Some days are working game flow and situations. You have to adjust your practice plans to your team needs.
The one thing I will tell you for sure. DO NOT run your practice by the clock. DO NOT move on for the sake of moving on because you have it in your plan. Make sure they are learning the skill and not worrying about getting "done" to move to the next thing.
We have a practice plan/agenda that we use for each practice. I implemented this a few years ago and it helps to keep our practices moving, and gives me a chance to reflect on the things we need to work from our past tournament. I agree with Sparky Guy completely, we don't move on from a particular segment until we feel comfortable as a staff that we have covered everything we need to cover.
The first portion of practice is always focused on fundamentals and mostly revolve around our "everyday drills" and then specific drills for infield/outfield work.
I tried attaching a sample but had trouble.
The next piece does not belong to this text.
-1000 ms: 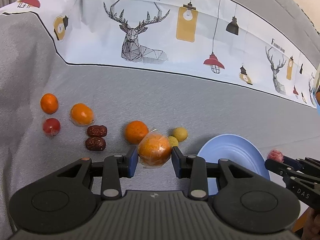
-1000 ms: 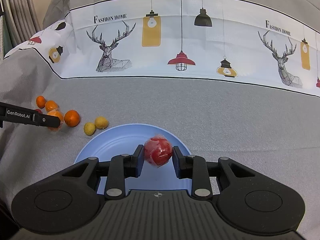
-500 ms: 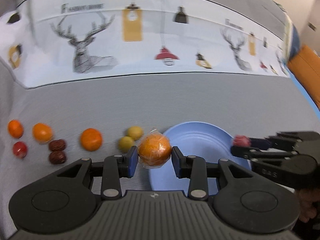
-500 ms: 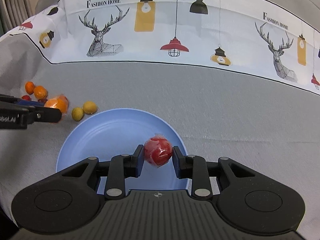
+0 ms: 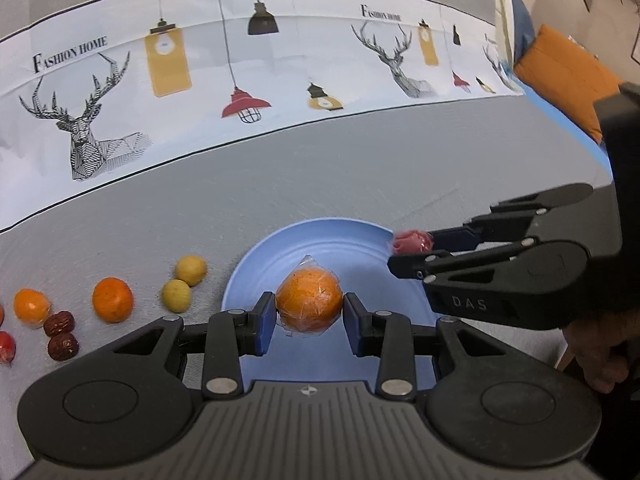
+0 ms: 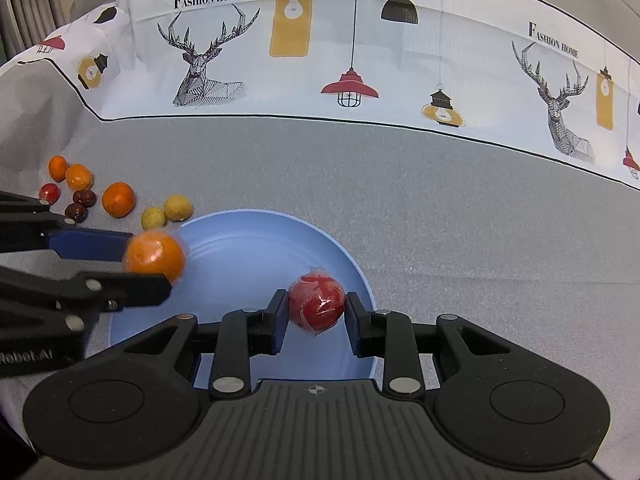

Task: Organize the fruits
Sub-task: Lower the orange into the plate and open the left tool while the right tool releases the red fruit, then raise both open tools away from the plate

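My left gripper (image 5: 309, 309) is shut on a plastic-wrapped orange (image 5: 309, 304) and holds it above the near left part of the blue plate (image 5: 340, 240). The right gripper (image 6: 316, 307) is shut on a wrapped red fruit (image 6: 316, 302) over the plate's (image 6: 248, 248) right side. From the left wrist view the right gripper (image 5: 404, 250) reaches in from the right with the red fruit (image 5: 412, 241) at the plate's far right rim. In the right wrist view the left gripper (image 6: 148, 256) comes in from the left, carrying the orange (image 6: 154, 255) over the plate's left edge.
On the grey cloth left of the plate lie two yellow fruits (image 5: 184, 284), two loose oranges (image 5: 113, 299), two dark dates (image 5: 60, 334) and a small red fruit (image 5: 5, 346). A deer-print white band (image 5: 240, 80) runs along the back. An orange cushion (image 5: 568, 80) sits far right.
My left gripper has carried the wrapped orange rightward from beside the loose fruits to over the plate, rolling as it went. The right gripper has stayed over the plate with the red fruit.
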### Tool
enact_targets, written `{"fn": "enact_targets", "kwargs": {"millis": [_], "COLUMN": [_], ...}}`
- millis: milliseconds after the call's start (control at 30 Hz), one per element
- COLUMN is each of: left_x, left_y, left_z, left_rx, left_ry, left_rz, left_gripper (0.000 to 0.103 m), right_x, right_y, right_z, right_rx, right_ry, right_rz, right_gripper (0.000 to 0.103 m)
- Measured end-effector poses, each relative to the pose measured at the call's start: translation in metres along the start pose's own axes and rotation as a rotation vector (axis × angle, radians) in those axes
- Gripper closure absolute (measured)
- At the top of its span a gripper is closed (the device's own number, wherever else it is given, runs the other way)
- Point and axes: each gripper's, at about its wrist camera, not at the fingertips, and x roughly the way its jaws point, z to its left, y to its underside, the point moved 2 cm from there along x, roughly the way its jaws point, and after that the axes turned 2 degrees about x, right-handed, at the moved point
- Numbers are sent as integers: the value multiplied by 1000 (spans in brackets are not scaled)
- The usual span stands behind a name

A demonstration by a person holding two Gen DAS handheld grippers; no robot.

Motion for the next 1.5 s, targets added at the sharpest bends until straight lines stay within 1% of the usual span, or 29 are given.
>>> {"fn": "enact_targets", "kwargs": {"millis": [400, 833, 900, 967, 1000, 1500], "left_x": [2, 2, 2, 0, 0, -4], "left_y": [0, -1, -2, -3, -3, -5], "left_z": [-3, -3, -1, 1, 1, 6], "left_rx": [34, 28, 18, 9, 5, -11], "left_ry": [-1, 5, 7, 6, 5, 1], "left_rz": [14, 9, 8, 3, 1, -6], "left_gripper": [63, 62, 60, 56, 56, 56], "right_x": [1, 2, 1, 0, -1, -2], "right_y": [1, 2, 2, 1, 1, 0], "right_z": [1, -1, -2, -3, -3, -5], "right_rx": [-5, 6, 14, 24, 25, 22], "right_ry": [0, 6, 11, 18, 22, 55], "right_rz": [6, 6, 1, -11, -14, -21], "right_gripper": [72, 71, 68, 53, 51, 51]}}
Would be happy to email it to you.
I pencil in times to help me ballpark what I think we can do but if were not ready to move on the clock does not rule the practice. also always have extra drills in case you get done earlier than you think, don't run out of things to do/work on
Mine look like a teaching plan. Times for when we warm up, times for water break, amount of time I aspect a drill to take and I include a couple of ideas for something that might take up additional time.